Later tried with accelerator=‘ddp_spawn’, and the replicas error seemingly disappeared.
But the training with ‘ddp_spawn’ very easily get stuck or crash after a few epochs, with error messages like this:
File “D:\installed\anaconda3\envs\TorchB\lib\site-packages\pytorch_lightning\trainer\training_loop.py”, line 720, in train_step_and_backward_closure
result = self.training_step_and_backward(
File “D:\installed\anaconda3\envs\TorchB\lib\site-packages\pytorch_lightning\trainer\training_loop.py”, line 828, in training_step_and_backward
self.backward(result, optimizer, opt_idx)

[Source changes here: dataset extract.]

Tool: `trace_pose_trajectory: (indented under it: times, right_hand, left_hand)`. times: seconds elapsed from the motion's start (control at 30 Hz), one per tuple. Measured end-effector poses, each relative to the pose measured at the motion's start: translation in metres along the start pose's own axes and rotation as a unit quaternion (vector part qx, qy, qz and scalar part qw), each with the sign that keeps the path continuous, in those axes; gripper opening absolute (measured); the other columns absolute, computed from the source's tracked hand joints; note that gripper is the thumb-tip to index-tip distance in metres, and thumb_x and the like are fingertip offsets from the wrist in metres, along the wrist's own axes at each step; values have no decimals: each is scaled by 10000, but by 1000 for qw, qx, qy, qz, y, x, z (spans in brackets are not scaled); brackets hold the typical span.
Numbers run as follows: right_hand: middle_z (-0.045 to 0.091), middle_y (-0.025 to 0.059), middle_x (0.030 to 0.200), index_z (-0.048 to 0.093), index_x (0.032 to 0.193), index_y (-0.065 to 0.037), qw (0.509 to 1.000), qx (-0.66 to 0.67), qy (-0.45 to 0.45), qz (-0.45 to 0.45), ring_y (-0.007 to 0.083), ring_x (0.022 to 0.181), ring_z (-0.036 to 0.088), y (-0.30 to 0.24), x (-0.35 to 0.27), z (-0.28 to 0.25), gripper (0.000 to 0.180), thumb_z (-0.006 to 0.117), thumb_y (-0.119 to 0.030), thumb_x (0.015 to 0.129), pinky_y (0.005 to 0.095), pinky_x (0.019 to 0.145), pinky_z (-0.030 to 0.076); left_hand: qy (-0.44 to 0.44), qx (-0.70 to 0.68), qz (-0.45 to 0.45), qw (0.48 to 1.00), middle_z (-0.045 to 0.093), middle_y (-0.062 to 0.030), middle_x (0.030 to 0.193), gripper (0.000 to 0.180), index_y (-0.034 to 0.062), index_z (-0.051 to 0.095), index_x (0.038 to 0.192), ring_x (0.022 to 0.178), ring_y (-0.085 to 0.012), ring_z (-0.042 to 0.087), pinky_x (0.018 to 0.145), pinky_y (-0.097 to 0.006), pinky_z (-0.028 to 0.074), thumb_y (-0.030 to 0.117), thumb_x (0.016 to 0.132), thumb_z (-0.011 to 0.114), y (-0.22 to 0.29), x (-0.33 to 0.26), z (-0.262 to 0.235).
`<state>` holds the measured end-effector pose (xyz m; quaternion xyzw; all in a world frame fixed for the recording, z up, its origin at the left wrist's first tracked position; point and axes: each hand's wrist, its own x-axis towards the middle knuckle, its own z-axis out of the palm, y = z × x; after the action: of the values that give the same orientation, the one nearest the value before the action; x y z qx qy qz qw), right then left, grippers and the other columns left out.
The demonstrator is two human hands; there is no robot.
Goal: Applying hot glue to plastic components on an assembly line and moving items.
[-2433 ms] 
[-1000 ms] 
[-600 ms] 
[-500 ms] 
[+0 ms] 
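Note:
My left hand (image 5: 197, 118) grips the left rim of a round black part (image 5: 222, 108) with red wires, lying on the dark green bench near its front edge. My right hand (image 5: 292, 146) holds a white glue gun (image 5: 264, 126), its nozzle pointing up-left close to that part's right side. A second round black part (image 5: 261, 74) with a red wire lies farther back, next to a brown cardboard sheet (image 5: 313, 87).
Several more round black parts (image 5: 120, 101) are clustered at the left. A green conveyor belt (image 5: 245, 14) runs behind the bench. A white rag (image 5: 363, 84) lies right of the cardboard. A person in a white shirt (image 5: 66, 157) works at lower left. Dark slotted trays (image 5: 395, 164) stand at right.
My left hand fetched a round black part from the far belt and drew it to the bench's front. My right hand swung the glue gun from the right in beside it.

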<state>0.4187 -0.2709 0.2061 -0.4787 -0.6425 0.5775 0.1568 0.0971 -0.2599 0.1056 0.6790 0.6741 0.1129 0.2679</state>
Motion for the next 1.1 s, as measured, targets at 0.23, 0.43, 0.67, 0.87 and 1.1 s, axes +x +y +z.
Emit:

File “D:\installed\anaconda3\envs\TorchB\lib\site-packages\pytorch_lightning\trainer\training_loop.py”, line 850, in backward
result.closure_loss = self.trainer.accelerator_backend.backward(
File “D:\installed\anaconda3\envs\TorchB\lib\site-packages\pytorch_lightning\accelerators\accelerator.py”, line 104, in backward
model.backward(closure_loss, optimizer, opt_idx, *args, **kwargs)
File “D:\installed\anaconda3\envs\TorchB\lib\site-packages\pytorch_lightning\core\lightning.py”, line 1158, in backward
loss.backward(*args, **kwargs)
File “D:\installed\anaconda3\envs\TorchB\lib\site-packages\torch\tensor.py”, line 221, in backward
torch.autograd.backward(self, gradient, retain_graph, create_graph)
File “D:\installed\anaconda3\envs\TorchB\lib\site-packages\torch\autograd_init_.py”, line 130, in backward
Variable._execution_engine.run_backward(
RuntimeError: bad allocation
Additional info: I am using ‘gloo’ backend, and init_method=“file:/// …”.